Pinto abalone are considered functionally extinct in Washington waters. Natural populations have plummeted and there are too few left in the wild to reproduce successfully. We have reached the point where recovery is not likely without human intervention. It is still possible for us to keep an iconic and treasured species from blinking out—on our watch.
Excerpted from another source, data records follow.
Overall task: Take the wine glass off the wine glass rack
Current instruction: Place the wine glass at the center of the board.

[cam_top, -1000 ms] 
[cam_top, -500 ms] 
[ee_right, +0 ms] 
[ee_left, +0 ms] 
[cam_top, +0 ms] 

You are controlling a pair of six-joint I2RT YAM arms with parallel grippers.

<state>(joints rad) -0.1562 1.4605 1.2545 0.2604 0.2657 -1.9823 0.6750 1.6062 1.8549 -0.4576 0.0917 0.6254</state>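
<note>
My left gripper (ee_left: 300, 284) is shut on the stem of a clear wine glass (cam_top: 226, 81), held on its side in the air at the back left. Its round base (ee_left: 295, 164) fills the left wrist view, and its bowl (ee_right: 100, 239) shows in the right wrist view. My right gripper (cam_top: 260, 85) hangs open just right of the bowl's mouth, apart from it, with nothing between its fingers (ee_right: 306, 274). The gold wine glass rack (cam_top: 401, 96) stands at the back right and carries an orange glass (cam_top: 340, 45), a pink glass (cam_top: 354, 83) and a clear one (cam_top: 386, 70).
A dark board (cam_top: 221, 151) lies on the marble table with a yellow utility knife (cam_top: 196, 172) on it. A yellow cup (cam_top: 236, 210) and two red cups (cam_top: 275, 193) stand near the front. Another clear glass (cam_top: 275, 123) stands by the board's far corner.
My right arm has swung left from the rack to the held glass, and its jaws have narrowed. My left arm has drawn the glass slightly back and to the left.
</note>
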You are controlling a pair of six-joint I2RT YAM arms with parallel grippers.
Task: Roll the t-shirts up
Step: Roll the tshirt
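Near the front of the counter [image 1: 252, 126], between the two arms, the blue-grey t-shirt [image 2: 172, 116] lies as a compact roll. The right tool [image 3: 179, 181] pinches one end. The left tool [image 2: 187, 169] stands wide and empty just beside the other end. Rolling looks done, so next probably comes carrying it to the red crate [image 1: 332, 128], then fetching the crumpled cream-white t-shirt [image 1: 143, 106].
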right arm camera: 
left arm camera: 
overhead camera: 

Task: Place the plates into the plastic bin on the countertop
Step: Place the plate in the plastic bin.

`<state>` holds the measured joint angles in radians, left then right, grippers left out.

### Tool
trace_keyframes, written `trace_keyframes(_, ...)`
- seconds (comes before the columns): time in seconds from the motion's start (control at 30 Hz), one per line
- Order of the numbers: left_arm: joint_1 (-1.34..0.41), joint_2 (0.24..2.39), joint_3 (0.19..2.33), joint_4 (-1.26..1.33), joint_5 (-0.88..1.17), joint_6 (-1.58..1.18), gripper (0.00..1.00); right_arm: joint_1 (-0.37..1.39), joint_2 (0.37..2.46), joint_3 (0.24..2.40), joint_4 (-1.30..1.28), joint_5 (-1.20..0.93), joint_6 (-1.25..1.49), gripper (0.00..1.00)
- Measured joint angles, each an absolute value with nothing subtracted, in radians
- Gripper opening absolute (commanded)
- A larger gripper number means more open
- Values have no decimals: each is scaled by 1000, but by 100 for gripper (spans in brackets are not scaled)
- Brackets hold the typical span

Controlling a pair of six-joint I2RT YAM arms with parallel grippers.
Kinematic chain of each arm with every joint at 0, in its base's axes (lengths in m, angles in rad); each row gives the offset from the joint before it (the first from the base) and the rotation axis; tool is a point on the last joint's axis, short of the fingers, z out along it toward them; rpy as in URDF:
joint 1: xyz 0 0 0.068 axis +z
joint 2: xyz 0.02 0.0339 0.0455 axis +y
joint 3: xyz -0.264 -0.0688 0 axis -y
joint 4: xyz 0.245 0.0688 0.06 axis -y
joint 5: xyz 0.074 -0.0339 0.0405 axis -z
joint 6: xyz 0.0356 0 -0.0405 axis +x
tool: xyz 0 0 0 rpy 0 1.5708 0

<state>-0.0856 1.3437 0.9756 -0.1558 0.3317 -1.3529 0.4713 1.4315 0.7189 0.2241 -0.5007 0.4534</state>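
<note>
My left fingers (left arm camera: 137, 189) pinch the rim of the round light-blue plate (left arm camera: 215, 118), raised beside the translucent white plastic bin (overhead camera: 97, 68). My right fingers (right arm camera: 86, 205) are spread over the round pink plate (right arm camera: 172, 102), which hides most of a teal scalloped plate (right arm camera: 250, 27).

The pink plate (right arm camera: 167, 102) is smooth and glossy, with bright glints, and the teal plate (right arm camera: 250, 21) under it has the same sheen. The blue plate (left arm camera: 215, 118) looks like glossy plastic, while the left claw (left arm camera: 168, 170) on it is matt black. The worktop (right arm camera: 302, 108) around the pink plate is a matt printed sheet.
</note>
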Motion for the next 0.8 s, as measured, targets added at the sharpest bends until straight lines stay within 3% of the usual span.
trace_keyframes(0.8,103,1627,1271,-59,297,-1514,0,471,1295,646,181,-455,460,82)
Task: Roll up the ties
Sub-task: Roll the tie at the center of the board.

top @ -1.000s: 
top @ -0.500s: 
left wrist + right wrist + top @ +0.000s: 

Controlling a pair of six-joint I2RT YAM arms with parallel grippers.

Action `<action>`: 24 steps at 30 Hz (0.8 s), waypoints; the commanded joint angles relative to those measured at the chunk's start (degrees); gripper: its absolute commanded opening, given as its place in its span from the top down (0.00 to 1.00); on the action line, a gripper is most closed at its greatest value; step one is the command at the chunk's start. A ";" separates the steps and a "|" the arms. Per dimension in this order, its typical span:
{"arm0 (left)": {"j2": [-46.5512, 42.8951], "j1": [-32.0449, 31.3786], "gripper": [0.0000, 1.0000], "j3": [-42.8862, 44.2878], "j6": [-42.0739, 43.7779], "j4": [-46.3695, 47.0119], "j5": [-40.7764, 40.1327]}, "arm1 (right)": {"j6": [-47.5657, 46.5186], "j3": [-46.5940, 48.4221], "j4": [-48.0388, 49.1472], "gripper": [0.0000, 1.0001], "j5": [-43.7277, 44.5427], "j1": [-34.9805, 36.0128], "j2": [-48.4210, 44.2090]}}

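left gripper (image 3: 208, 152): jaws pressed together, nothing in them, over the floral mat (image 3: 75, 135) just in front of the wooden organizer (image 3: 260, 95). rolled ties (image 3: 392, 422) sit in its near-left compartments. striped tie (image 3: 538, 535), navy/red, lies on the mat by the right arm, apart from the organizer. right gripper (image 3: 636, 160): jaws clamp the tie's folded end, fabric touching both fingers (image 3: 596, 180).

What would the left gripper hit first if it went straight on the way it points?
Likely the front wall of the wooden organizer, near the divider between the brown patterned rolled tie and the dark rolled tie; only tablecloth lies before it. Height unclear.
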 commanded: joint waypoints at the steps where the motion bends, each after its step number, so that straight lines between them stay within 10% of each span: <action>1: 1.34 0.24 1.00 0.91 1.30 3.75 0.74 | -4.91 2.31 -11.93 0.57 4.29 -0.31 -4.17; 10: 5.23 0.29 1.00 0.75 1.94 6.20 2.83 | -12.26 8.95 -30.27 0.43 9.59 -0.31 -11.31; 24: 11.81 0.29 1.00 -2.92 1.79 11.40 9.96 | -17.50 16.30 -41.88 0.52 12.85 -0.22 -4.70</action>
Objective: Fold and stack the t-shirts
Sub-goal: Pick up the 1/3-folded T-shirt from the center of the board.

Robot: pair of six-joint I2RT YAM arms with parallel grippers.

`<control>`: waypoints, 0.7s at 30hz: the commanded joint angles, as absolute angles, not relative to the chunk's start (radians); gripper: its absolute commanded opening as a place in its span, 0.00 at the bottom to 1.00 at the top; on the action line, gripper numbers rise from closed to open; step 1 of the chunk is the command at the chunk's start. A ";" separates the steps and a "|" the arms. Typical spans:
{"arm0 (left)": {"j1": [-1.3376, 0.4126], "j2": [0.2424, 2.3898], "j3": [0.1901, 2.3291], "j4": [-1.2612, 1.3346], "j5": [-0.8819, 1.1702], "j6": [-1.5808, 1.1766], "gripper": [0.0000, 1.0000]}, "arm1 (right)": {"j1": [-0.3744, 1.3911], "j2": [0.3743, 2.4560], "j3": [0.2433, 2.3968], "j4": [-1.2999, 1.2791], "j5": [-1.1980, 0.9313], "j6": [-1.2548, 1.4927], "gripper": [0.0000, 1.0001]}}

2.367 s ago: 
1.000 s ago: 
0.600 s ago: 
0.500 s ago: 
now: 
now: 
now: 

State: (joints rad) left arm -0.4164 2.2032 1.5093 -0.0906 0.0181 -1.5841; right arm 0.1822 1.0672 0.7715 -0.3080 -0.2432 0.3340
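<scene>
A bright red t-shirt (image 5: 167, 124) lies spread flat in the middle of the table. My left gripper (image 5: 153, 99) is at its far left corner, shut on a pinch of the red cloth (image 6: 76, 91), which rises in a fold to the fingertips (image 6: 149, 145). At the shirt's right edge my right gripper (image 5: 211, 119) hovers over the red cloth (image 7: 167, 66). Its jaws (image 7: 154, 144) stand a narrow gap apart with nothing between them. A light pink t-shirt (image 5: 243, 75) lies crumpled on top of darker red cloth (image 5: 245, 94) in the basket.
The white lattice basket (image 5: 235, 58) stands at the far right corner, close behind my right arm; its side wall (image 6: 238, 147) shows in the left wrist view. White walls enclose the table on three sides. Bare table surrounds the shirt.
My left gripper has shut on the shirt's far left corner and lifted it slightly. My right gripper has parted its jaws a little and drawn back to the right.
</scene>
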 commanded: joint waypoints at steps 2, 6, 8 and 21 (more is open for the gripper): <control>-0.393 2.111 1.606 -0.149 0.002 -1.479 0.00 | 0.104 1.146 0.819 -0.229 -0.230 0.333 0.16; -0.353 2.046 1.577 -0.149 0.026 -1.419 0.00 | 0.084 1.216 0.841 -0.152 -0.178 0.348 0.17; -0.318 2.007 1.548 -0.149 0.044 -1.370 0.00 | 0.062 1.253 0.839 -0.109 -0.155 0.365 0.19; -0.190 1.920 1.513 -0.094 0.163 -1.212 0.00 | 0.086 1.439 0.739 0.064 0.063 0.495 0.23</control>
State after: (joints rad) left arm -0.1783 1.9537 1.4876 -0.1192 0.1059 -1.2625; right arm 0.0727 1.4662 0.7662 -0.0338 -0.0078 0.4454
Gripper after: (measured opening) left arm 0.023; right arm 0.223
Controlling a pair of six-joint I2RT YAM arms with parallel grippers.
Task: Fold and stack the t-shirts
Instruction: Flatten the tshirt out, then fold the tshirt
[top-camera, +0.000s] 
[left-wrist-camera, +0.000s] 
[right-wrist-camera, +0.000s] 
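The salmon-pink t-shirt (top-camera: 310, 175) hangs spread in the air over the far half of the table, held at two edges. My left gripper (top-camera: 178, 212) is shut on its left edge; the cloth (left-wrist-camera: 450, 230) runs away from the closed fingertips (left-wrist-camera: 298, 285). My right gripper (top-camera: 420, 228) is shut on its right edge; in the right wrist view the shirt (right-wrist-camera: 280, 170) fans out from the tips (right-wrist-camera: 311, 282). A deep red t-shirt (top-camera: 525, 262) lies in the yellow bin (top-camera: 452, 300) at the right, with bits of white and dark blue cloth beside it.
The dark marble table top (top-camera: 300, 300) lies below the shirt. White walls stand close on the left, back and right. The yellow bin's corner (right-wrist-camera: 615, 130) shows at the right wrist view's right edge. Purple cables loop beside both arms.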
Our goal at PSRF: to rebuild sustainable populations of the Salish Sea’s only native abalone—the mighty Haliotis kamtschatkana—so that, once again, pinto abalone can graze our subtidal waters and successfully reproduce in the wild.

In 2013, the National Marine Fisheries Service, a branch of the National Oceanic and Atmospheric Administration (NOAA) received two separate petitions to list pinto abalone under the Endangered Species Act (ESA) and designate critical habitat to support pinto abalone recovery. NOAA is conducting a 12-month status review to determine how pinto abalone may receive protection under the ESA. Puget Sound Restoration Fund is an essential part of a cross-disciplinary team in Washington State that has been working since 2003 to develop recovery strategies that include a conservation aquaculture program supporting juvenile and larval abalone outplant efforts in Washington State.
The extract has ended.